→ **ABOUT THIS TASK**:
In the records that follow, find the line with "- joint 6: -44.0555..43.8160"; from there, retype every line exactly through the line with "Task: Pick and", which also belongs to the answer.

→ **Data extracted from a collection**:
○ ○ ○
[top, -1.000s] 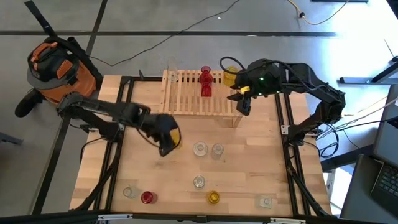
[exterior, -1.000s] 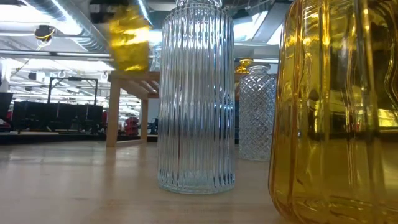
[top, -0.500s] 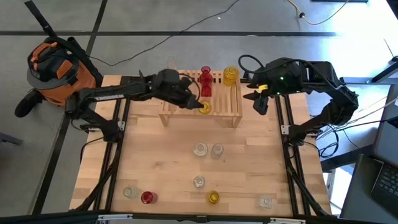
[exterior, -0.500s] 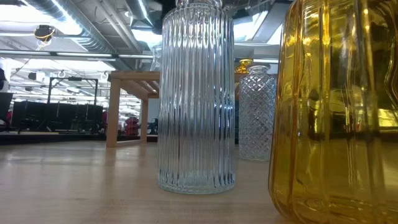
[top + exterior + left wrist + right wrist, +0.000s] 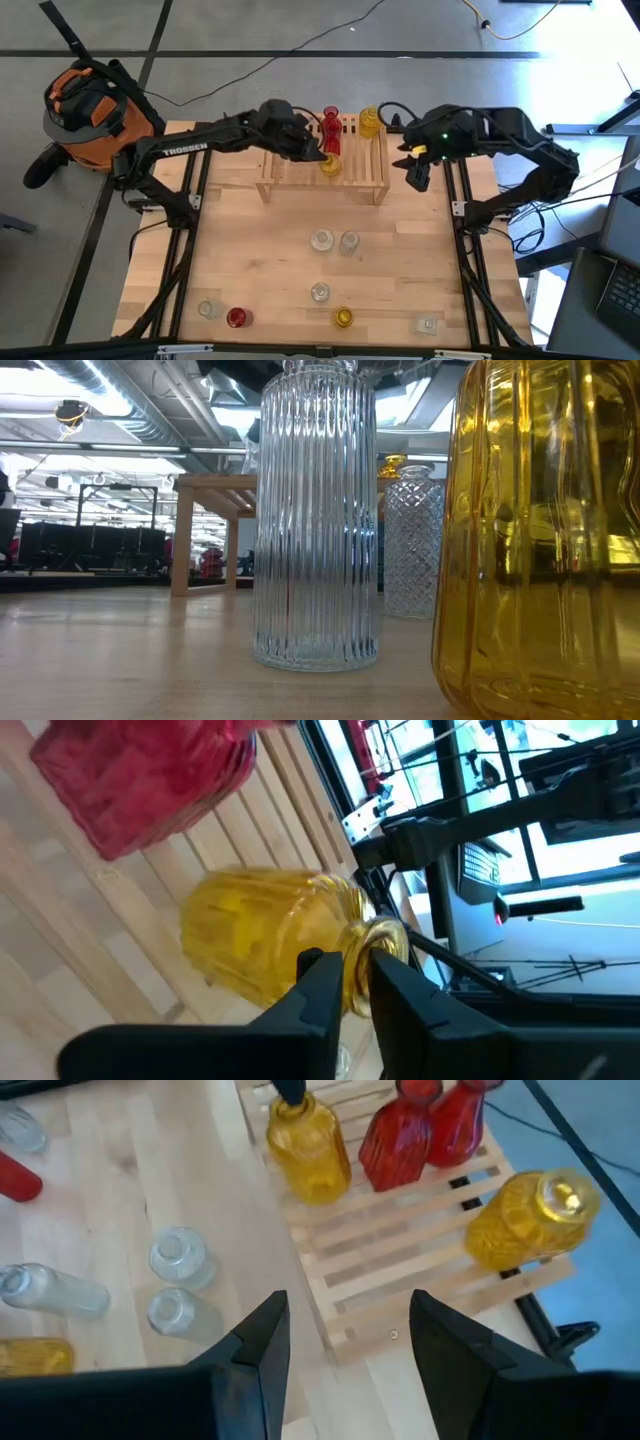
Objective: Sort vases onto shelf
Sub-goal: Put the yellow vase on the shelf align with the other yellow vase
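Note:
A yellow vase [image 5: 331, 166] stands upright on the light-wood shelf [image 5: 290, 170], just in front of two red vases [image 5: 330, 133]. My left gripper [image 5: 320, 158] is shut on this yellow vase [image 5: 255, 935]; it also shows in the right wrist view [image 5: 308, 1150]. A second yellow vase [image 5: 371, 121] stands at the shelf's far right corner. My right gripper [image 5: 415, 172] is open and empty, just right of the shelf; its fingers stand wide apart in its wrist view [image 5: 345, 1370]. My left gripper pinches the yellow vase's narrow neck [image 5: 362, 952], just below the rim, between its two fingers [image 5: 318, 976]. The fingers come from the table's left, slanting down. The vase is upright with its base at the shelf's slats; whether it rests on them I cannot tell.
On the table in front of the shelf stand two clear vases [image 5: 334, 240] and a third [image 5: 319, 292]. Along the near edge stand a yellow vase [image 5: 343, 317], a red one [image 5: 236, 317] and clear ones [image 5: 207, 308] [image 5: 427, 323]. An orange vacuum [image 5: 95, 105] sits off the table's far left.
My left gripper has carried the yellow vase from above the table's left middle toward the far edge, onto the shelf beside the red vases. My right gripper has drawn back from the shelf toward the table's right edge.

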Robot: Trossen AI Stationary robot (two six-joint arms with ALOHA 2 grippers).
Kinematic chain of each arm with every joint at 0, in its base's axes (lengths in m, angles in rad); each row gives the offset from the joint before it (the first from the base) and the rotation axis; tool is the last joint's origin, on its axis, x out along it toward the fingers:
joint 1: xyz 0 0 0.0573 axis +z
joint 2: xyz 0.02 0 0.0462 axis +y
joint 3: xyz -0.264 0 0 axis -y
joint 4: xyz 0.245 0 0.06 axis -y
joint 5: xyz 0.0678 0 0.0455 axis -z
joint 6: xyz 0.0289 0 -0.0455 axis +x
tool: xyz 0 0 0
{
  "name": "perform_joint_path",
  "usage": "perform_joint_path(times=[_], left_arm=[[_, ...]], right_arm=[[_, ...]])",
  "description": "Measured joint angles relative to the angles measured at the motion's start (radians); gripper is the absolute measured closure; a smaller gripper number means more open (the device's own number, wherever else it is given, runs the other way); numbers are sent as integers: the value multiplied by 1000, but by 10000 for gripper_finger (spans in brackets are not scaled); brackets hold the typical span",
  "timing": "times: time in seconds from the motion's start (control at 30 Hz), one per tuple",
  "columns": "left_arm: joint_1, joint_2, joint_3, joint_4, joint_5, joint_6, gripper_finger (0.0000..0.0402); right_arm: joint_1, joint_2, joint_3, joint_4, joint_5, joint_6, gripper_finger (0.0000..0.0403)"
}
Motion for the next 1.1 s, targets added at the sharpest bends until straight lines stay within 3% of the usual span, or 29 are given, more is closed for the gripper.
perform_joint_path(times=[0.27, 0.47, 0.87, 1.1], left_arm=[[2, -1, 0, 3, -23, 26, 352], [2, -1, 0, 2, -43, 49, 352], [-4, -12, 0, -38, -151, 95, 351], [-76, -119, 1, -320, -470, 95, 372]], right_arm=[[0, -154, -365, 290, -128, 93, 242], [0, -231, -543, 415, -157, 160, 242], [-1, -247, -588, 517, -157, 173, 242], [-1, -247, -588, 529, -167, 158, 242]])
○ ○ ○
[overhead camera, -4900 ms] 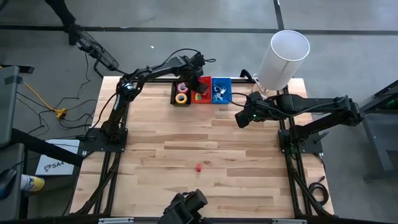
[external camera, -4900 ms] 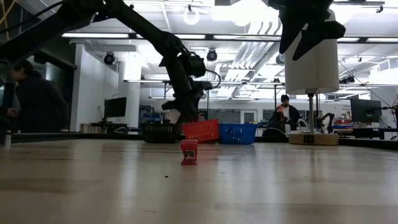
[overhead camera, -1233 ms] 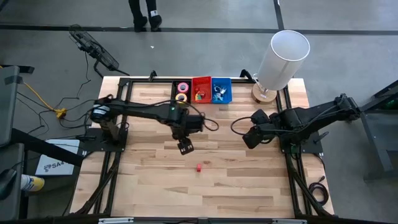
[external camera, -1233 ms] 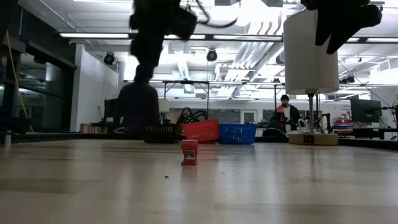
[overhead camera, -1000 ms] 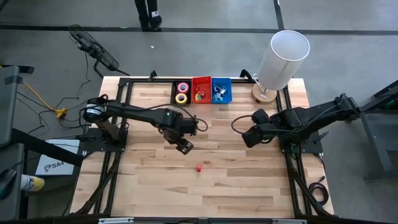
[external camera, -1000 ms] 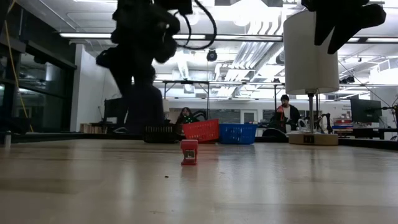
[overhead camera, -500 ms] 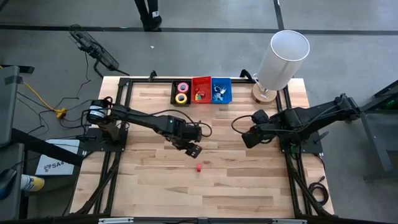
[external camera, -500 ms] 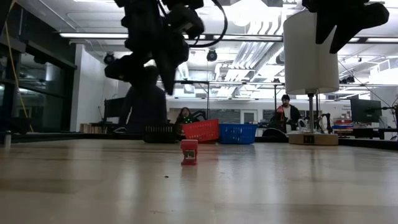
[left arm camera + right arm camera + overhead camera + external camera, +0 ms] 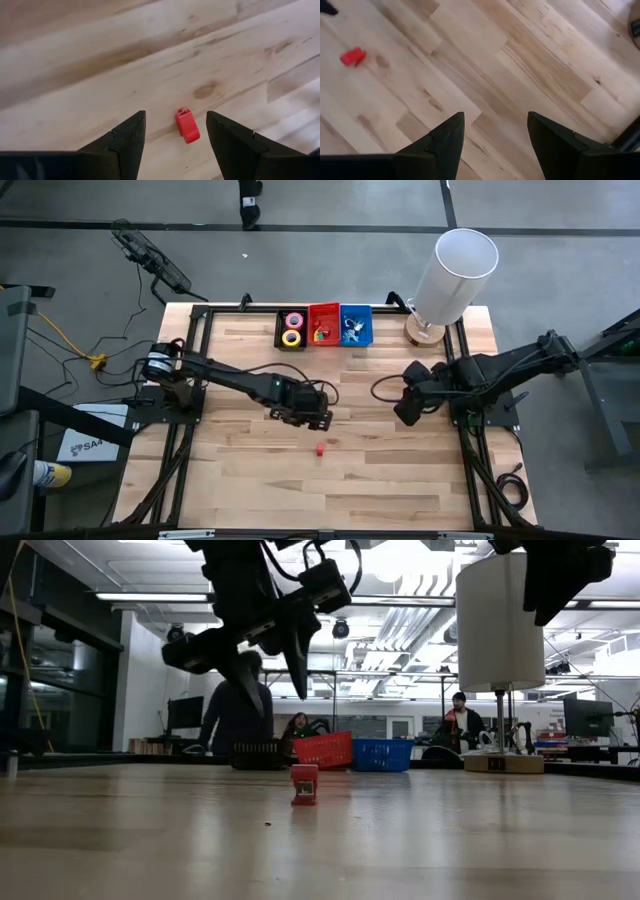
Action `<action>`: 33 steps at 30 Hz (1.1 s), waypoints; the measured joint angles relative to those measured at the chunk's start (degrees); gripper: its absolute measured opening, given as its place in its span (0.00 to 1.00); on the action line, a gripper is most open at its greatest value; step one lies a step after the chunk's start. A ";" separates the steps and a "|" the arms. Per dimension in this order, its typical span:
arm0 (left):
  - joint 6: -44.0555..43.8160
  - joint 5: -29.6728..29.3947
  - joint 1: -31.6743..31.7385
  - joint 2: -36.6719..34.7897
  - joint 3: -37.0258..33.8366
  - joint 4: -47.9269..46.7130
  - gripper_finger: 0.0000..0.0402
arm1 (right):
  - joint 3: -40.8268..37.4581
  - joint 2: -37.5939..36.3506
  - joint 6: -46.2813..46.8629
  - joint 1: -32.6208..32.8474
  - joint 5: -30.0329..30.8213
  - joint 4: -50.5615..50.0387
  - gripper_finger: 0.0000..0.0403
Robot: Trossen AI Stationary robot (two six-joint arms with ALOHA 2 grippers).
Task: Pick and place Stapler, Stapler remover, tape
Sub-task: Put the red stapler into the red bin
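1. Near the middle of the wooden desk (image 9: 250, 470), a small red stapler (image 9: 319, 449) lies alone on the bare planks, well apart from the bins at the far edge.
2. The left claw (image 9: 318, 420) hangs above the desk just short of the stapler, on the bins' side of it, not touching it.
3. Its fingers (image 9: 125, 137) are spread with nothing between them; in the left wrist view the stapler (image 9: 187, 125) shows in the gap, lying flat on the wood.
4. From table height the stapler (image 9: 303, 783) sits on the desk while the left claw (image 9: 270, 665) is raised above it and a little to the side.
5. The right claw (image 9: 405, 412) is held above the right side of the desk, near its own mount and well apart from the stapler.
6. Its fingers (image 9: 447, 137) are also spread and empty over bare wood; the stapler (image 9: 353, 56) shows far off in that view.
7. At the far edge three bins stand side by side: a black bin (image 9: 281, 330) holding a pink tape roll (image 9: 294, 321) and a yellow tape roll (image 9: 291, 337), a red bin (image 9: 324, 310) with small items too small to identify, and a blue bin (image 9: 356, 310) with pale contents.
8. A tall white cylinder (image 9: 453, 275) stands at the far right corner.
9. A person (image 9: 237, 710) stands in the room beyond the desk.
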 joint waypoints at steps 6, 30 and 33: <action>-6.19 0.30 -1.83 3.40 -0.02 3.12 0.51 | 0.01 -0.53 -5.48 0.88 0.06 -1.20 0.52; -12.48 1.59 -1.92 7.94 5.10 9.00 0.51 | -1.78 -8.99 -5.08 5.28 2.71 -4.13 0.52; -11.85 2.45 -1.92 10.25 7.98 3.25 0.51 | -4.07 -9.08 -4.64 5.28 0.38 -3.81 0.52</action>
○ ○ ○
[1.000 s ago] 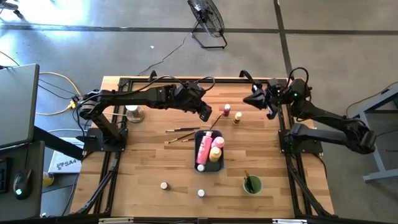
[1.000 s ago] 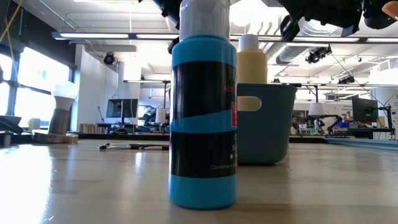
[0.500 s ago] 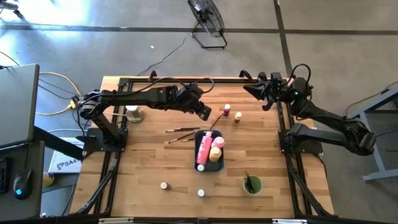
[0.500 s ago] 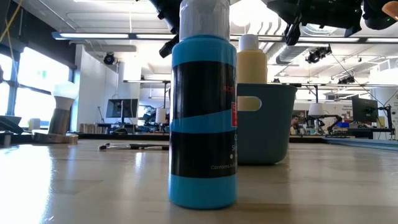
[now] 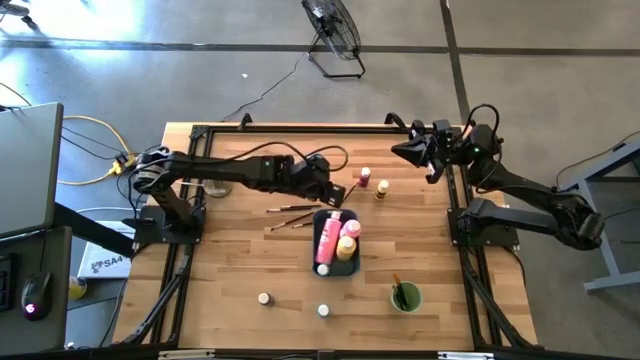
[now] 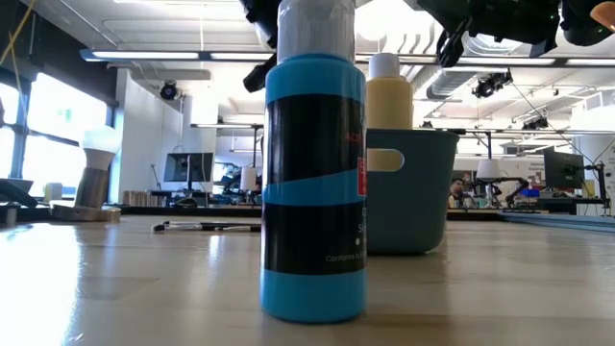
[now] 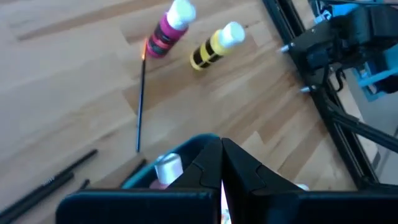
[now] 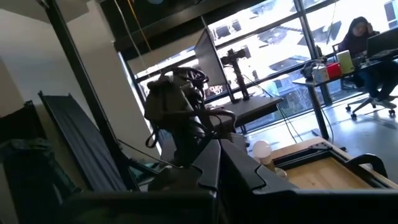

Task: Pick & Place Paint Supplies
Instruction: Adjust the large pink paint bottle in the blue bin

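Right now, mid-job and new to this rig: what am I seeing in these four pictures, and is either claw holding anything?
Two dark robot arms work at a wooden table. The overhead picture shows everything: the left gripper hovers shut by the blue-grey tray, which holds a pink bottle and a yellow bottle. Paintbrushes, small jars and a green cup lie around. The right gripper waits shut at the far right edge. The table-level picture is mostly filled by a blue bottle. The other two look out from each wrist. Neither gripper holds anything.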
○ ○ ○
→ **TASK RESULT**:
  - joint 6: -44.0555..43.8160
  - joint 5: -29.6728..29.3947
  - joint 1: -31.6743..31.7385
  - joint 2: -36.6719..34.7897
  - joint 3: -37.0258..33.8366
  - joint 4: -47.9269..46.7130
  - gripper_finger: 0.0000..0.0402
arm1 (right):
  - joint 3: -40.8268..37.4581
  - joint 2: -37.5939..36.3506
  - joint 6: -46.2813..46.8629
  - joint 1: -32.6208..32.8474
  - joint 5: -30.0329..30.8213
  - joint 4: -50.5615..50.0387
  - gripper_finger: 0.0000..0.0403
Robot: Trossen AI Stationary robot (two six-joint arms with ALOHA 2 grippers).
Task: Pick and place Stapler, Stapler remover, tape

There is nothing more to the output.